List of Successive Mayors

Inter-communality
The commune is part of six inter-communal structures:
 the Communauté de communes du Pays de Nay;
 the AEP association of the Plain of Nay;
 the Sanitation association of Gave and Lagoin;
 the association for defence against flooding in the Lagoin basin;
 the Energy association of Pyrénées-Atlantiques;
 the inter-communal association for the construction of the CES of Nay;

Demography
In 2017 the commune had 889 inhabitants.

Economy

The commune is part of the Appellation d'origine contrôlée (AOC) zone of Ossau-Iraty.

Culture and heritage

Civil heritage
The Château of Angaïs (1908) is registered as an historical monument.

Religious heritage
The Parish Church of Notre-Dame (1845) is registered as an historical monument.

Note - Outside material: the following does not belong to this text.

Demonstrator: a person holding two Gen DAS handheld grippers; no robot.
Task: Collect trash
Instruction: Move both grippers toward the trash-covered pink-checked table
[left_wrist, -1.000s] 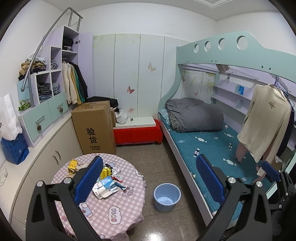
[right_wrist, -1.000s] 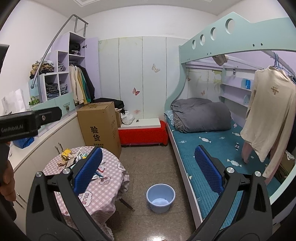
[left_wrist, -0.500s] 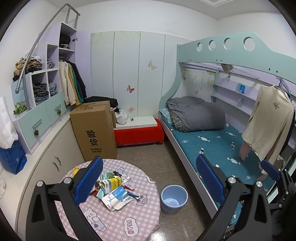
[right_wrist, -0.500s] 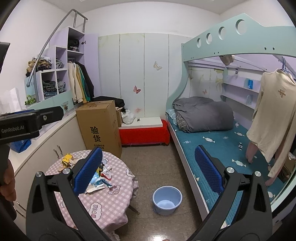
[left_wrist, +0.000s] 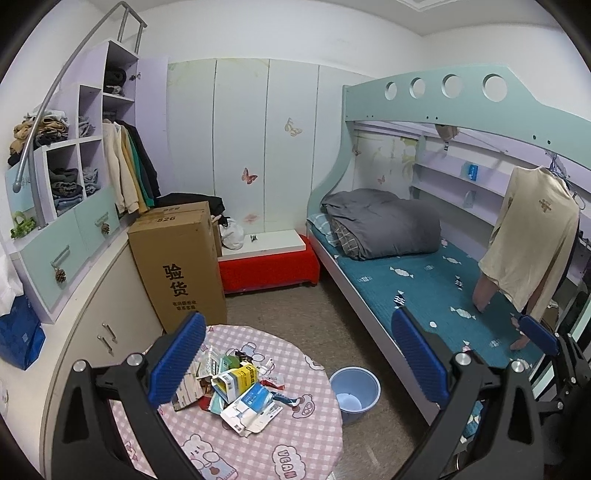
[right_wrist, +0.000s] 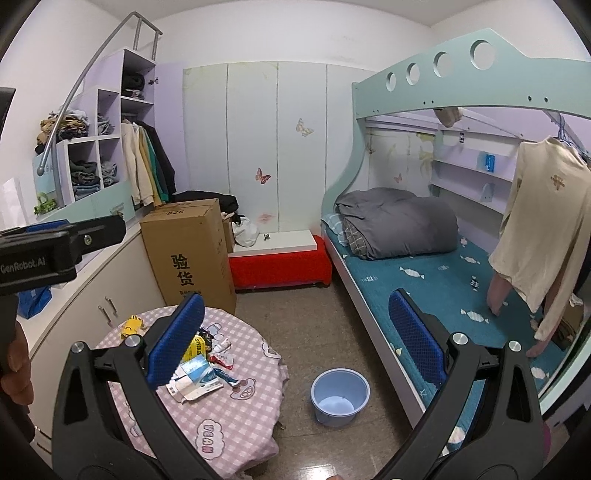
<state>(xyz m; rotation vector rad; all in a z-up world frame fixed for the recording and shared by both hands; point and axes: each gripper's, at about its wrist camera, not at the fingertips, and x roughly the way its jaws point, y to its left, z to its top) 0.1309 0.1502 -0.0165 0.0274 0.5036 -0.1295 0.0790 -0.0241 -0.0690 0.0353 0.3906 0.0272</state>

Inside the church the Altar and Retable (17th century) in the south side chapel are registered as historical objects.

Environmental heritage
The Chemin Henri-IV borders the commune in the north-east. It is a walking trail that connects the Château of Franqueville to Bizanos near Pau at the Lake of Lourdes (Hautes-Pyrénées). It alternates forest trails with dirt roads and offers walkers panoramic views of the Pyrenees, the foothills, and the plains.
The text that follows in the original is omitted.